:: Your goal ::
The expected answer holds every line from the first line of the data below through the line containing "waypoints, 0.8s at", exactly as written, and no other line.

* * * *

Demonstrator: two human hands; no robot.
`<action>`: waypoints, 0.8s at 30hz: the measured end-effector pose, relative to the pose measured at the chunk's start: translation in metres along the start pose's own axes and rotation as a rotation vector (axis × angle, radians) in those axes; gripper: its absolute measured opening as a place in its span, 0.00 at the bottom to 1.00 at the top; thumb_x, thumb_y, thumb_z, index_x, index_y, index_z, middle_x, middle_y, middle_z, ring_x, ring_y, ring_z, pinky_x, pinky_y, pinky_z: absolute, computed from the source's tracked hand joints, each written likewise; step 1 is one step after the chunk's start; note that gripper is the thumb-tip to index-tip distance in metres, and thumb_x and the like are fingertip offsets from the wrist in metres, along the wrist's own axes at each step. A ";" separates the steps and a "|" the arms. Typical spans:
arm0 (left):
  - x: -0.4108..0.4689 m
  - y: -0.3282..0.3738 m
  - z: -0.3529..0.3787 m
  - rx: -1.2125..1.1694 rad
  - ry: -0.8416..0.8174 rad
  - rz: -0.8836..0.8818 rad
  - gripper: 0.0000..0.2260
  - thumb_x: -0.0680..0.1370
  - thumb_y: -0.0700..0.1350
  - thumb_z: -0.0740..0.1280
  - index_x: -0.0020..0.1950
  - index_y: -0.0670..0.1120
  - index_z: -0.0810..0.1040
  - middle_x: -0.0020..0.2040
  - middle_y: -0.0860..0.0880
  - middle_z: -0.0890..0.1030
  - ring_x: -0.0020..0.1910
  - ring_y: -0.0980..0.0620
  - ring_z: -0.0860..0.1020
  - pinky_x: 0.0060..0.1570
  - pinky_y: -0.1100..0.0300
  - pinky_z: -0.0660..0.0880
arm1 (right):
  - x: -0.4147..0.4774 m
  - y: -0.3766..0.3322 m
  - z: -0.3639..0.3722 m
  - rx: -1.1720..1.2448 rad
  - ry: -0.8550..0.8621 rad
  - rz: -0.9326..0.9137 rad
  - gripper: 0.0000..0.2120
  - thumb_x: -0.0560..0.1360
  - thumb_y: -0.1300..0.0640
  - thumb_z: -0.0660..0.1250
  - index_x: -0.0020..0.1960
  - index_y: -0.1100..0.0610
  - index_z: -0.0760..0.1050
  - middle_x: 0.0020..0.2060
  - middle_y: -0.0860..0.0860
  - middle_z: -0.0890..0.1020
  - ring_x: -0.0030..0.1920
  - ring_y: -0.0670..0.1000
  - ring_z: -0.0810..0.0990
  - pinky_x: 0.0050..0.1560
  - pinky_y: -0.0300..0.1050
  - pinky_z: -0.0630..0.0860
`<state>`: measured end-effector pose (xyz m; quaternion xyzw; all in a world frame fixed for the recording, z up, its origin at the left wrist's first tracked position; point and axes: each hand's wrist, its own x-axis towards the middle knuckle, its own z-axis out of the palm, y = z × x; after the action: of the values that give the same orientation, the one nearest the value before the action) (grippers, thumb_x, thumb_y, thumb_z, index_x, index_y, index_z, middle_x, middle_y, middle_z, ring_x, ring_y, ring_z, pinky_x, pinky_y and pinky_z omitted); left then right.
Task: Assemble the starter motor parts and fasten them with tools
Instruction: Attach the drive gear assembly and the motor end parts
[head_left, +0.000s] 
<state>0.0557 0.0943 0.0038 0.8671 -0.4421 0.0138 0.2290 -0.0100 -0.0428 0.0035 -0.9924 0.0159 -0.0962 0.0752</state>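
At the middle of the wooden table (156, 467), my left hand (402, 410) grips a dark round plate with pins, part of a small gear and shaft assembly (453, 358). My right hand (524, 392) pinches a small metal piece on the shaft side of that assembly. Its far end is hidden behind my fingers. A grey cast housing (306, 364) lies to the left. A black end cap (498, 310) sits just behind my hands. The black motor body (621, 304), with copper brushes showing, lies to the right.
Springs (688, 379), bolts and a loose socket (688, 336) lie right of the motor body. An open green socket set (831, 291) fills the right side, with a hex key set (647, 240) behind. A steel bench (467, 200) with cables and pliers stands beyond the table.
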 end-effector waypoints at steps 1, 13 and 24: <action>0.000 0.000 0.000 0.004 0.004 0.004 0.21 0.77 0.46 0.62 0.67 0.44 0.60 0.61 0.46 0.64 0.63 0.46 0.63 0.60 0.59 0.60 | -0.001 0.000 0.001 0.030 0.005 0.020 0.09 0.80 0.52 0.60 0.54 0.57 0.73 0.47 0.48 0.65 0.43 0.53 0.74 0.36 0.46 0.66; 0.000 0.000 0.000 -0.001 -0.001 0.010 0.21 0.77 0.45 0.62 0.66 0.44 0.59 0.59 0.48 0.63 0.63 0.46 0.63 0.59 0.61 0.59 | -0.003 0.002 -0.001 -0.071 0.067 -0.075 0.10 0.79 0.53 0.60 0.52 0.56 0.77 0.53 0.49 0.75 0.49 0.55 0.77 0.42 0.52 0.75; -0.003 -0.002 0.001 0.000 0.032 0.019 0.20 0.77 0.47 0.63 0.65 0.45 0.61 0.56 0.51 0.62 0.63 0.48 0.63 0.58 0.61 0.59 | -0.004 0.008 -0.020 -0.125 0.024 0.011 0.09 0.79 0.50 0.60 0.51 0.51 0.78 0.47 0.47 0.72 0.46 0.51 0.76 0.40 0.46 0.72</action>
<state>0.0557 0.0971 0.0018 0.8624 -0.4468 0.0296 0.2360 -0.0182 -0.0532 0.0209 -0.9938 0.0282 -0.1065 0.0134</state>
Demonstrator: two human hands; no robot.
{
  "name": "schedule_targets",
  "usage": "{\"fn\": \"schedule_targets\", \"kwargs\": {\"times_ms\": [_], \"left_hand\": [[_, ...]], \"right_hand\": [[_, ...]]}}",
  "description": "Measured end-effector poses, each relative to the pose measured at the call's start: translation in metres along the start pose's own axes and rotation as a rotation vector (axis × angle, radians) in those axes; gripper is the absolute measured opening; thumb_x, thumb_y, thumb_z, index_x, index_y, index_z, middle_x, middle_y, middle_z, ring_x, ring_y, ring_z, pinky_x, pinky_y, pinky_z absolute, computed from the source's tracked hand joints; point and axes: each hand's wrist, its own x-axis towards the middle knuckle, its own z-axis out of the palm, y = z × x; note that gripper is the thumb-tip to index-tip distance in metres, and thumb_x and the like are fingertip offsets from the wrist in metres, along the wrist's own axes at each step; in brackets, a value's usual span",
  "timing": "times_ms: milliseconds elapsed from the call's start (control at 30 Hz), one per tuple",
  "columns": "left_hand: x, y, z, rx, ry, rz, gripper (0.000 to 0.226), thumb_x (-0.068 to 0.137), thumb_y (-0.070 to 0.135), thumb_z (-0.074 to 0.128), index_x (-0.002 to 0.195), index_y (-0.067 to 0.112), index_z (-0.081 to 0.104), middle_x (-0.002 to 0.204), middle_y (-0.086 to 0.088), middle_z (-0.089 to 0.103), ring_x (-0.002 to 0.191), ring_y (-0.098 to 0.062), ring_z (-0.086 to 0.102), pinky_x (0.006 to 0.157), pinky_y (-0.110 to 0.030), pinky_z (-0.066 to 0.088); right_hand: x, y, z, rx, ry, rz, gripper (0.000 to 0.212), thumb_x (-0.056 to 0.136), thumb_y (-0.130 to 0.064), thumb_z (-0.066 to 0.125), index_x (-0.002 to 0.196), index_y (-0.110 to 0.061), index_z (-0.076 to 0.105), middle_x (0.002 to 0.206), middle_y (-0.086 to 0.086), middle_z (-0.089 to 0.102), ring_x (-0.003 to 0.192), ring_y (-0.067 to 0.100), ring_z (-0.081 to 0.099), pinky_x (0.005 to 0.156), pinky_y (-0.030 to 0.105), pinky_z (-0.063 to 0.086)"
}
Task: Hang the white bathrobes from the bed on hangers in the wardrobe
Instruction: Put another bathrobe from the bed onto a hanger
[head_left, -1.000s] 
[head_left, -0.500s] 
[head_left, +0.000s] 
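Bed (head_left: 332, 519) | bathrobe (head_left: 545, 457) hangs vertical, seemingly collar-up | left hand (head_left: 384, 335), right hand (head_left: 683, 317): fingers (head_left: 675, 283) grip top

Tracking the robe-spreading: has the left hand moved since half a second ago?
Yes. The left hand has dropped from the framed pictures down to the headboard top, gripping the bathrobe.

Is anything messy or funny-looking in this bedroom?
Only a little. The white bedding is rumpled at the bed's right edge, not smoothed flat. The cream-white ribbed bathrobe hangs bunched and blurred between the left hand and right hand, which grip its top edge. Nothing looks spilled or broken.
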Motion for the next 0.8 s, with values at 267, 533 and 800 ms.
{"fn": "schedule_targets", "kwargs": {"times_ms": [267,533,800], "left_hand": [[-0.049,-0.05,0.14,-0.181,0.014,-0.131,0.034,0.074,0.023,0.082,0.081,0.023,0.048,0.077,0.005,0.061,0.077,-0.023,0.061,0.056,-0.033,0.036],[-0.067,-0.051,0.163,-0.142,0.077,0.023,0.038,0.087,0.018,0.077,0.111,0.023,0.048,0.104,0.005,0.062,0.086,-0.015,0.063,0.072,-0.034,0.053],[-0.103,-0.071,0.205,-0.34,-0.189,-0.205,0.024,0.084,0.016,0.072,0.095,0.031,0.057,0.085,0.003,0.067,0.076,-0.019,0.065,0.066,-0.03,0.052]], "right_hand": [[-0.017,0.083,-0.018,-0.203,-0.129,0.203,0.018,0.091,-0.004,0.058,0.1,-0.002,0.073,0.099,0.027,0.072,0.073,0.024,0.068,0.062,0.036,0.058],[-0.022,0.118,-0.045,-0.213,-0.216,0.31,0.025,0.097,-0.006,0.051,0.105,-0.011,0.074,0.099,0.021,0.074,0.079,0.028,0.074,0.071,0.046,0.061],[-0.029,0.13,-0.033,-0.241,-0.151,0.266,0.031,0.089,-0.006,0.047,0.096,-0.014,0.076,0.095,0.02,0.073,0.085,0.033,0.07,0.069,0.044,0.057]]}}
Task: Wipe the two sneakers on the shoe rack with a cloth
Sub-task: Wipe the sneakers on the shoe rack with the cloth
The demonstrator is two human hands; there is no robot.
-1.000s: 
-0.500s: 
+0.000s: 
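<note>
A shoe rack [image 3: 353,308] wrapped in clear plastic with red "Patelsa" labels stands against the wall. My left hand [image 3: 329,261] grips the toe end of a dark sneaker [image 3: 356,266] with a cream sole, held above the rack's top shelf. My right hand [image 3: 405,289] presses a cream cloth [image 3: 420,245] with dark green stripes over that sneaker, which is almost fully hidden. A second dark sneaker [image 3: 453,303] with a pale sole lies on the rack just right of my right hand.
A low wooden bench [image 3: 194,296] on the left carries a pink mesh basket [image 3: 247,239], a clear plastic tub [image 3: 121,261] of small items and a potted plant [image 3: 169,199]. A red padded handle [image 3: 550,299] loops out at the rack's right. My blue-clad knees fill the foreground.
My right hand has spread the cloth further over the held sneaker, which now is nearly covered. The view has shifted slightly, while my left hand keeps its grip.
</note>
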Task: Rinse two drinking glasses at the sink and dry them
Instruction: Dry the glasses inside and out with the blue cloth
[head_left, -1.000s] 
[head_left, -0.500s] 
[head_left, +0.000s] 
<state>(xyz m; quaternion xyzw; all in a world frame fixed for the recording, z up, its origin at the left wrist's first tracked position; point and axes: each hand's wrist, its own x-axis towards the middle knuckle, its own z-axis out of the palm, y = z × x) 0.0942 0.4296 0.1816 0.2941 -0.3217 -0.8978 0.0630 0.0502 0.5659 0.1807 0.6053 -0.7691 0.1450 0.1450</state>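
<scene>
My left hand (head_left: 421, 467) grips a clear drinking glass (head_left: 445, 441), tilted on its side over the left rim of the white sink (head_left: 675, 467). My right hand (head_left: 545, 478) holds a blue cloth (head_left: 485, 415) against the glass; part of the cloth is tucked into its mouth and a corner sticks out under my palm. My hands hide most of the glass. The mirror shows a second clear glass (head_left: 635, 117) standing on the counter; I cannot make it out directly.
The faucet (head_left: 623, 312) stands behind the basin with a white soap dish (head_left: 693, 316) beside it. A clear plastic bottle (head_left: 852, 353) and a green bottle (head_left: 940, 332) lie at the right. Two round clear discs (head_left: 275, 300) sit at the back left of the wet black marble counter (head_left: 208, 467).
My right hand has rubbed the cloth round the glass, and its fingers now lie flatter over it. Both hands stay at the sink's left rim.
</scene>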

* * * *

:: Solution to this exercise ::
Demonstrator: two human hands; no robot.
`<action>`: waypoints, 0.8s at 30hz: the measured end-effector pose, relative to the pose measured at the chunk's start: translation in metres along the start pose's own axes and rotation as a rotation vector (axis × angle, radians) in those axes; gripper: its absolute measured opening as a place in its span, 0.00 at the bottom to 1.00 at the top; thumb_x, thumb_y, thumb_z, index_x, index_y, index_z, middle_x, middle_y, middle_z, ring_x, ring_y, ring_z, pinky_x, pinky_y, pinky_z: absolute, computed from the source's tracked hand joints, each written likewise; step 1 is one step after the chunk's start; note that gripper is the thumb-tip to index-tip distance in metres, and thumb_x and the like are fingertip offsets from the wrist in metres, along the wrist's own axes at each step. A ";" separates the steps and a "|" the arms. Typical spans:

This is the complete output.